Q. Because you have to put up so much money up front?

A. You have to do two things: You have to put up enormous amounts of money, and it takes forever. It’s a long, slow process. It creates enormous management problems, because you’re buying all these entrepreneurial types of people, and the strength of what you’re buying is that they were successful entrepreneurs, and you try to incorporate them into some big national thing. And they don’t fit real well. They’re difficult folks to handle.

Q. So these companies have tended to have problems?

A. Merrill Lynch apparently didn’t do a very good job, because the top management they bought ended up leaving them within a short period of time. They tried to impose very strict regulations on these entrepreneurial people, and those people said “adios.”

Coldwell Banker, on the other hand, worked out some attractive earn-out opportunities for these folks, and in almost all cases they stuck around for many years.
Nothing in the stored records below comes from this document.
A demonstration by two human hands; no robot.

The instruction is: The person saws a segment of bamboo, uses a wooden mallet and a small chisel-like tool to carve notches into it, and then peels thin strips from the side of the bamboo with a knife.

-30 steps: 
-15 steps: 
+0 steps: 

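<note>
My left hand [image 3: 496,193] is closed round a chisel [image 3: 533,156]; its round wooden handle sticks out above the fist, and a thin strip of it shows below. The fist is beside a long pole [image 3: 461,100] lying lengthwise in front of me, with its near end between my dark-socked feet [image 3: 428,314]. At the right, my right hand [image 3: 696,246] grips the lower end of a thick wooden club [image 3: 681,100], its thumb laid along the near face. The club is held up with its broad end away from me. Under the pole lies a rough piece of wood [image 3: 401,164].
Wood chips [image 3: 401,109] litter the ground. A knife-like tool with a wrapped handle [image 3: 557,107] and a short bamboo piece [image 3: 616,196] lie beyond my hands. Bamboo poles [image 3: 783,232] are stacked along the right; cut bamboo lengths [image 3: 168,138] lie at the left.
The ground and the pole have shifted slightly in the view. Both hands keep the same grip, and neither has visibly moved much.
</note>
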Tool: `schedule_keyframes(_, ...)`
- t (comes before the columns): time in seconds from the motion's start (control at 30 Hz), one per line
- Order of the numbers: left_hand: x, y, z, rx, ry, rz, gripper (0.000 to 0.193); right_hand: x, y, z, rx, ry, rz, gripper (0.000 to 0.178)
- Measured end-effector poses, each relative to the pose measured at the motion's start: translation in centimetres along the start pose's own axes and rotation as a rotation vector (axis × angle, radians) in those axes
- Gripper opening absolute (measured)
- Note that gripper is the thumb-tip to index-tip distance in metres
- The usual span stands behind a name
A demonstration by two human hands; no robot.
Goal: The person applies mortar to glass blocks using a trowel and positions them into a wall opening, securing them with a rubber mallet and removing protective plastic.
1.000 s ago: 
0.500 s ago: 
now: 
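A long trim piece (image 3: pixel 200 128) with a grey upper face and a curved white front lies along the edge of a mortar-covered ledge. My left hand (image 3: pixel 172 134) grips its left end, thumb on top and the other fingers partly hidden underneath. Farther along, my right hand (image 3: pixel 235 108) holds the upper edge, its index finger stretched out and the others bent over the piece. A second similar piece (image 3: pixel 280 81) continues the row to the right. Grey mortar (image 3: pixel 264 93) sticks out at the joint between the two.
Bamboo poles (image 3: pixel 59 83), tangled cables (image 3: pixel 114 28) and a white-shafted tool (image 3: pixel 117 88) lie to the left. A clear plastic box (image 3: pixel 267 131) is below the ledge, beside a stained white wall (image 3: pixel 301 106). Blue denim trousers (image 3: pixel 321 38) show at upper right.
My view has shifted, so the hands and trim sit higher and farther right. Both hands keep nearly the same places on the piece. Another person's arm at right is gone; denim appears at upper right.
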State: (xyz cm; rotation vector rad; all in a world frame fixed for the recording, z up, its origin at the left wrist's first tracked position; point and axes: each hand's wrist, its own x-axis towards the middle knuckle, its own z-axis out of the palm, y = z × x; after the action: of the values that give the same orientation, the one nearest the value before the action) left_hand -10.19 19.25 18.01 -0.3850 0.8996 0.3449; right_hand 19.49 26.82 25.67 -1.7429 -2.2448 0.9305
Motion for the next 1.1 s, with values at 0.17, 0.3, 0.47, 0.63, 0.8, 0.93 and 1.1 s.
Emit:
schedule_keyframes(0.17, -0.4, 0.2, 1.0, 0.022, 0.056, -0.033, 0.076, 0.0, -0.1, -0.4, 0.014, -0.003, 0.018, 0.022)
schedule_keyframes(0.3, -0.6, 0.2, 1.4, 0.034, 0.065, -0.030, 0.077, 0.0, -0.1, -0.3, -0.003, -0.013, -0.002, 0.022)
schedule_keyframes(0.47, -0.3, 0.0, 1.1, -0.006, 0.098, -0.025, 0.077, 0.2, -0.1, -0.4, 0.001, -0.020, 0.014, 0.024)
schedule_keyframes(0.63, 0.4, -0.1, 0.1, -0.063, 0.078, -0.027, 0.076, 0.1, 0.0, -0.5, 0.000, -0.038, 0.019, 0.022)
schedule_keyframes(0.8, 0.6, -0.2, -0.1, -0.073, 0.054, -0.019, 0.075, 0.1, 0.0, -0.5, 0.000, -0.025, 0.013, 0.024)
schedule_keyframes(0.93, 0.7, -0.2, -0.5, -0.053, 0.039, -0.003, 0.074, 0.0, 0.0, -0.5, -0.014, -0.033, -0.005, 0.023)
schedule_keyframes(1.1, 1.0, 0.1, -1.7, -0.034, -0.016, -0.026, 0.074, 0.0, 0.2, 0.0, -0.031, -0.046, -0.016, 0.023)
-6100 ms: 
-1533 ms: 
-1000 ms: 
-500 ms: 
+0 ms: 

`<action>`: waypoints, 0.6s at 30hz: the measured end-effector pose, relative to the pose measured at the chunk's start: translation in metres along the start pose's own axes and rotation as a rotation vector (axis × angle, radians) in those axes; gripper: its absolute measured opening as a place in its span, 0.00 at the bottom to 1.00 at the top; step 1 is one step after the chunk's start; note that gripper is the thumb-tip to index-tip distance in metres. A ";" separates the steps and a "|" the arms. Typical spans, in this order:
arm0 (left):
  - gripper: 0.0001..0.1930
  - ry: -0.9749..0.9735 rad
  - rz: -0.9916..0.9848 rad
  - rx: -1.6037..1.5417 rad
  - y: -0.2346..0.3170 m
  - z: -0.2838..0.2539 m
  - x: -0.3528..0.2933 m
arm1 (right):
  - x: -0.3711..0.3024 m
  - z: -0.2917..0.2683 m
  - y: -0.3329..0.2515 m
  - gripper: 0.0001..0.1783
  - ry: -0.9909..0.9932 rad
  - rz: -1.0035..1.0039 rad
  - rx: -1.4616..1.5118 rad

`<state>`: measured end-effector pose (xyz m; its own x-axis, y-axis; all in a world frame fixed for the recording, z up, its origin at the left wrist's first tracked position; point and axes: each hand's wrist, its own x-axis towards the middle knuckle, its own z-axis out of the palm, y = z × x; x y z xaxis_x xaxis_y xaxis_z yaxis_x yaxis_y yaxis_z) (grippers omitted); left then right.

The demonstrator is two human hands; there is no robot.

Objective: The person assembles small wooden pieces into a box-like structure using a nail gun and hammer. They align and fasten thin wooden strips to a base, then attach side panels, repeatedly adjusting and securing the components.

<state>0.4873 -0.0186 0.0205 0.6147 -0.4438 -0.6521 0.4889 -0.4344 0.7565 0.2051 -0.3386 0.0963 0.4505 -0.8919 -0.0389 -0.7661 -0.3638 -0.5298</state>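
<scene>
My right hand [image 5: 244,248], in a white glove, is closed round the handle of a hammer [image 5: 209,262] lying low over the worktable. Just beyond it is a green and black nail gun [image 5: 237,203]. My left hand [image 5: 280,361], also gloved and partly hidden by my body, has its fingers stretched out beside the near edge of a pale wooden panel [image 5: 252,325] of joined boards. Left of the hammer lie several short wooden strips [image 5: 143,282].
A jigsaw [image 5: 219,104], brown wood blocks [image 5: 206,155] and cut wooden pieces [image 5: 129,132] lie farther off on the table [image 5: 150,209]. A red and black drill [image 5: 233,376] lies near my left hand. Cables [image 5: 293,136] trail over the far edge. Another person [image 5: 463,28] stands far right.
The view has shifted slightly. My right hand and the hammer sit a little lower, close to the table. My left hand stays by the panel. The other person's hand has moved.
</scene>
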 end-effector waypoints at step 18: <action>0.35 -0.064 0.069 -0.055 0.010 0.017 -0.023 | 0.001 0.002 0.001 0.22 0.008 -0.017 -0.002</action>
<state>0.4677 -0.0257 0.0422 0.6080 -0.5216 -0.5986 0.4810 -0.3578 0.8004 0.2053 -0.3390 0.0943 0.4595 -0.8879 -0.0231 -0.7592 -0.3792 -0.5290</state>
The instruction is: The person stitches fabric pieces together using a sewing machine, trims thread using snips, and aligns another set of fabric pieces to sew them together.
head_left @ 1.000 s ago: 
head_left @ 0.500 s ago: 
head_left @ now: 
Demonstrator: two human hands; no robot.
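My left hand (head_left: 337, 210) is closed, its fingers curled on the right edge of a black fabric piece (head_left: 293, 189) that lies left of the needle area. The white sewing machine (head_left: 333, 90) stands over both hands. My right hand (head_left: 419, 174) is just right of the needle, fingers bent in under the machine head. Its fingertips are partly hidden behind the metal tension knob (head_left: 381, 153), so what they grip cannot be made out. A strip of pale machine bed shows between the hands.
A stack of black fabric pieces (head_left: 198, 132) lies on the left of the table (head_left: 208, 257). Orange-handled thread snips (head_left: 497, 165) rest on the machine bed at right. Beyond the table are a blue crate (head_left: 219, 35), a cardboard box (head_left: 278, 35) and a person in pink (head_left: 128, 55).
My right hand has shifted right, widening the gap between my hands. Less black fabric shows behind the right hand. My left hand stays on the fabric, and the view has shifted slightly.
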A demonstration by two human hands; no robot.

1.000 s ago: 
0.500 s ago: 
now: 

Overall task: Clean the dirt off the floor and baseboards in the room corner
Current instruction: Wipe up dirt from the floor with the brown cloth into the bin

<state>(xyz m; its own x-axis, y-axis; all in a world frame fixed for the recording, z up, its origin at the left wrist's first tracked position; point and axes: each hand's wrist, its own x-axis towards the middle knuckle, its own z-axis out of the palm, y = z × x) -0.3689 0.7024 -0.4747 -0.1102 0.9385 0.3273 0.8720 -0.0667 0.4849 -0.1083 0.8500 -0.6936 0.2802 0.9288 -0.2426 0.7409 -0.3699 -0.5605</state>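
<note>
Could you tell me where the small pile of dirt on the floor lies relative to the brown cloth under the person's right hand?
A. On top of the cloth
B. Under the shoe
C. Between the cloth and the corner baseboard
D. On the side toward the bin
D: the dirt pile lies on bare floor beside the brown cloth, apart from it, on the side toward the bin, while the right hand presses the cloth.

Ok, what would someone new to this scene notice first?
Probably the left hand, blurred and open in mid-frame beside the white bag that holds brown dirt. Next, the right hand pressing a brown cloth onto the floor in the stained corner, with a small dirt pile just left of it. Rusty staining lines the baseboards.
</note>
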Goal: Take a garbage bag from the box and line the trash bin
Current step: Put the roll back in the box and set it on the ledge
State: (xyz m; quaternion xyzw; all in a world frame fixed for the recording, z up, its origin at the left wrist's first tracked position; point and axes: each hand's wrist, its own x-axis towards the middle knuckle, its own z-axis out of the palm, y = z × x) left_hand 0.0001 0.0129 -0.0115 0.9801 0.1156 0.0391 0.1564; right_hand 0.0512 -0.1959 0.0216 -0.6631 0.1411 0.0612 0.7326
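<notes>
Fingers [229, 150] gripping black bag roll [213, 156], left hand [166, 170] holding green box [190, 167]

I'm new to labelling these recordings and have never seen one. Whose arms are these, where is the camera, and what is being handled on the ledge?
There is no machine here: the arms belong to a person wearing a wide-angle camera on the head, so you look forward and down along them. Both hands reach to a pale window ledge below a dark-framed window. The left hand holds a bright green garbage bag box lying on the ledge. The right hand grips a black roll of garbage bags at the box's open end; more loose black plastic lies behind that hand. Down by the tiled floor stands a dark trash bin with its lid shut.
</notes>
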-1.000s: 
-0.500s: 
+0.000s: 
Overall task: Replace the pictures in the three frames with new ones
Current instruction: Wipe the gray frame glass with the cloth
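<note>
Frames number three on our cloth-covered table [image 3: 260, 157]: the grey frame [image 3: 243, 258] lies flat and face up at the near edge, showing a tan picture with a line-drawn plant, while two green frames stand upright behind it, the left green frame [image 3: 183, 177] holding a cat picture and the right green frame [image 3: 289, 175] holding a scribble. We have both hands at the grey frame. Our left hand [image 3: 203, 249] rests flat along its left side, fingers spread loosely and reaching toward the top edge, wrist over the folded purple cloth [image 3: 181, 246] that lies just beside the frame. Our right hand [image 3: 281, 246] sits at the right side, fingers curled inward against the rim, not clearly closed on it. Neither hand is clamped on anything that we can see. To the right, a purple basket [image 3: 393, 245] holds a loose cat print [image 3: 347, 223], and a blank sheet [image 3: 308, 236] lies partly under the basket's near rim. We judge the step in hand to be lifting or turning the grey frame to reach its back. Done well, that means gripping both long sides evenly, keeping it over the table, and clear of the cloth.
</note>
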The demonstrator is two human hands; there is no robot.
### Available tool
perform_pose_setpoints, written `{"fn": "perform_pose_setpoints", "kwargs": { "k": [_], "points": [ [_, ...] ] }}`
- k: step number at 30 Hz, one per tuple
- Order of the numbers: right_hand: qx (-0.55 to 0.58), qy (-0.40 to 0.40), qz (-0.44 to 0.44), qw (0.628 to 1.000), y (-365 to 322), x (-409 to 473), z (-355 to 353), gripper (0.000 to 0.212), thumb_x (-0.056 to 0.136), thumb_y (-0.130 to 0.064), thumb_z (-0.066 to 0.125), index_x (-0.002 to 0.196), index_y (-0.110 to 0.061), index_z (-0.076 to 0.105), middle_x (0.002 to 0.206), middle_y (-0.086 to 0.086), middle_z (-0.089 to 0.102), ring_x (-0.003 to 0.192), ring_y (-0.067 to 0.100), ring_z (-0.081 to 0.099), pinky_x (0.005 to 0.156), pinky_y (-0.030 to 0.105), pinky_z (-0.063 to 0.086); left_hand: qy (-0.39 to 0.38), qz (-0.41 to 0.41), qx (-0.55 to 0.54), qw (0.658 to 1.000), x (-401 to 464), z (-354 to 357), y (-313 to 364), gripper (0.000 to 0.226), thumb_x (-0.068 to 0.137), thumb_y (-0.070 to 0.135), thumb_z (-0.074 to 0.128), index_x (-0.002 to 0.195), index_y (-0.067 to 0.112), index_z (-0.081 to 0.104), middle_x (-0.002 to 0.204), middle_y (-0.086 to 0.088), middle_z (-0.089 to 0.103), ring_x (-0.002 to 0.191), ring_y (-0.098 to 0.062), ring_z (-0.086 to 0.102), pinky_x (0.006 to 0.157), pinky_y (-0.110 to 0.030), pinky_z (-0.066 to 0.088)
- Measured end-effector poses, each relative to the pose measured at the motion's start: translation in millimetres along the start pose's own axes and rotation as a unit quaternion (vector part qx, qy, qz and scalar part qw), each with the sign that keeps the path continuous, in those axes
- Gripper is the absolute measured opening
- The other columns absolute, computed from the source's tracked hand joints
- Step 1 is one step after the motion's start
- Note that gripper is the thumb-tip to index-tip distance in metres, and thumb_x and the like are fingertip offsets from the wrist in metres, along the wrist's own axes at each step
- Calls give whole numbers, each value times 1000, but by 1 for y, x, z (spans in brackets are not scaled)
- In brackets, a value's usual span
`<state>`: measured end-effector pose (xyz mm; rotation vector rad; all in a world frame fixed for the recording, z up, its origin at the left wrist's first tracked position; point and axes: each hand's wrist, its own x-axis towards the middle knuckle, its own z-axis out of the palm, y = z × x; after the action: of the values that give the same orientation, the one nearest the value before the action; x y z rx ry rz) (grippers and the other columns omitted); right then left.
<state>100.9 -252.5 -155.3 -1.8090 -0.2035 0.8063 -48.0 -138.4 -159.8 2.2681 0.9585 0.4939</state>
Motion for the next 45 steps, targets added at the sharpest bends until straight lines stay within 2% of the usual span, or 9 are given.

Despite that, neither company has shown any great profitability.

Q. So you talked Prudential into a franchise operation instead of acquiring brokerages?

A. Franchising is a much more successful way of entering the business, of expanding rapidly, and of getting the market share that you’re looking to get. Look at Century 21; in a relatively few short years, they got up to 10% or 11% of the national market starting from scratch, even though they were tremendously underfinanced. It was not a company built on millions of dollars. It was a company built on dreams. I was one of the original vice presidents of Century 21, so I know the whole story.